It was over two years ago—although it may seem like decades or ages ago—when the Minnesota Twins were last in the playoffs and were in the process of being swept by the New York Yankees. The Twins pitching staff—mainly the bullpen—was having trouble getting the Yankee hitters out and as a result, the Twins ended up being eliminated from the playoffs. Now to put all of the blame for the Twins’ struggles that year in the postseason solely on the pitching staff would be unfair because it was a collective effort that resulted in their demise; however, following that series sweep, a paradigm shift began to take over the Twins and their philosophy for building a pitching staff. No longer would the Twins seek out “pitch-to-contact, command” type pitchers and instead they would begin to assemble a staff and bullpen built with “power arms.”
This past offseason has continued to demonstrate the Twins’ desire to acquire such power arms as they traded for Alex Meyer who possesses a mid-90s mph fastball and sinker and is known for his ability to strike hitters out and overpower them. If you look back even to two seasons ago when the Twins traded J.J. Hardy to the Baltimore Orioles for a “power-arm” in the bullpen by the name of Jim Hoey, you can see the Twins were beginning to seek out pitchers to fit their new scheme. Hoey didn’t work out for the Twins, but the team has stuck with the plan and is dedicated to seeing it through.
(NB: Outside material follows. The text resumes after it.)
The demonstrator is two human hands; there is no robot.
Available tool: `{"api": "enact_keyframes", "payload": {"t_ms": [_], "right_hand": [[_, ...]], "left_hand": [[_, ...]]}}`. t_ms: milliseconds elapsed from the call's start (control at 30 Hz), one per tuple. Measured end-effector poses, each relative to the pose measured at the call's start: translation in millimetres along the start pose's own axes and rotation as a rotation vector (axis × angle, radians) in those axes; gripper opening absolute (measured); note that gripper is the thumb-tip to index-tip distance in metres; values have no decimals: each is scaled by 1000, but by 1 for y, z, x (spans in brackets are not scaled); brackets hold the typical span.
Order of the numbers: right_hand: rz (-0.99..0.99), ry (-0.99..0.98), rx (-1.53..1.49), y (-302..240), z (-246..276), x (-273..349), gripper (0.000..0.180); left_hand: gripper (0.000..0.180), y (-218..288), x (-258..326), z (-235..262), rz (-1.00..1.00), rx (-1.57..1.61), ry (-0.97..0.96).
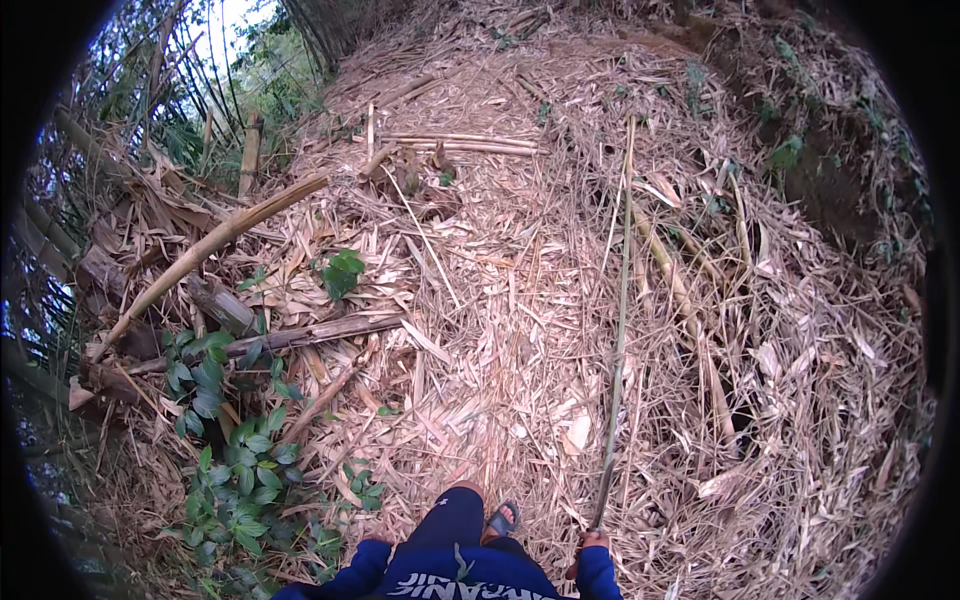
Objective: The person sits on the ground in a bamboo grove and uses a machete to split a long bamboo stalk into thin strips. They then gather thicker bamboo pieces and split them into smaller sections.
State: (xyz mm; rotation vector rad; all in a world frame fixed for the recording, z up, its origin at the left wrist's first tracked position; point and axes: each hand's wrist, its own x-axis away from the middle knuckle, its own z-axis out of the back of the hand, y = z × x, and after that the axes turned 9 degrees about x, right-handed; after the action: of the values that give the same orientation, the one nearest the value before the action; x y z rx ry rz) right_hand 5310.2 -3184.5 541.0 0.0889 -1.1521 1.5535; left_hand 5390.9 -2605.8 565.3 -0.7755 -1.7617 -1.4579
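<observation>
One hand on a long thin stalk

One hand shows plainly: the right hand, at the bottom edge beside a blue sleeve, is closed around the near end of a long thin bamboo stalk. The left hand is out of view below the frame. Just to the left of the right hand, a knee in dark shorts and a sandalled foot stand on dry bamboo litter. From the grip the stalk runs straight away, lying over the litter, its far tip probably near the top of the slope. Left of the hand grow green leafy plants. Farther off, up and left, lies a thick fallen bamboo pole.
</observation>
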Motion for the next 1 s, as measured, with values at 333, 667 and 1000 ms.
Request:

Even last year’s amateur draft saw the team draft more young “power-arms” with high potential. Yet with all of this hype centering around the newly acquired and drafted “power-arms” that the Twins have put together, one pitcher—who has been in the organization all along—has slid under the radar and possesses the “power-arm” mold that the Twins have been seeking. That pitcher is Michael Tonkin.
Tonkin was signed in 2008 out of high school by the Twins for a bargain of $230,000. At the time, Tonkin—who is the brother-in-law of former Twins’ outfielder Jason Kubel—was pondering going to college at Southern California, but opted to enter the Twins’ minor league system. At age 23, Tonkin is beginning to show why the Twins were so high on him and why he could be in line for a promotion to the big leagues later this season.
In 44 games between low and high Single-A last year, Tonkin went 4-1 with a 2.08 ERA and 12 saves while averaging 12.6 strikeouts per nine innings. Last season was also the first that Tonkin was used exclusively out of the bullpen, as he had previously been used as a starter. His fastball reaches about 95 mph, but it’s his devastating slider that has caught the eye of executives in the Twins’ organization. The development of his slider—to complement his fastball—has given Tonkin the necessary tools to be an overpowering reliever at the majors.
Tonkin is likely to start the season at Double-A for the Twins, but his impressive spring training so far may bring him back to the majors sooner than later if he doesn’t head north with the big club later this month. So far this spring training, Tonkin has pitched in four games, surrendered one hit, walked two batters and struck out two in four innings of work. The numbers may not jump out at you, but his performance during those appearances sure have passed the eye test of those in the Twins’ organization and coaching staff.
It would be nice to see Tonkin make it to the big leagues this season and see how he stacks up against big league hitters. The Twins hope to have a bullpen filled with power arms and anchored by closer Glen Perkins when they return to contention in the next few seasons, and pitchers like Tonkin are the key to making that hope a reality. Tonkin may not be the name garnering all of the attention of current Twins’ prospects, but he may be the one they’ll be talking most about come September.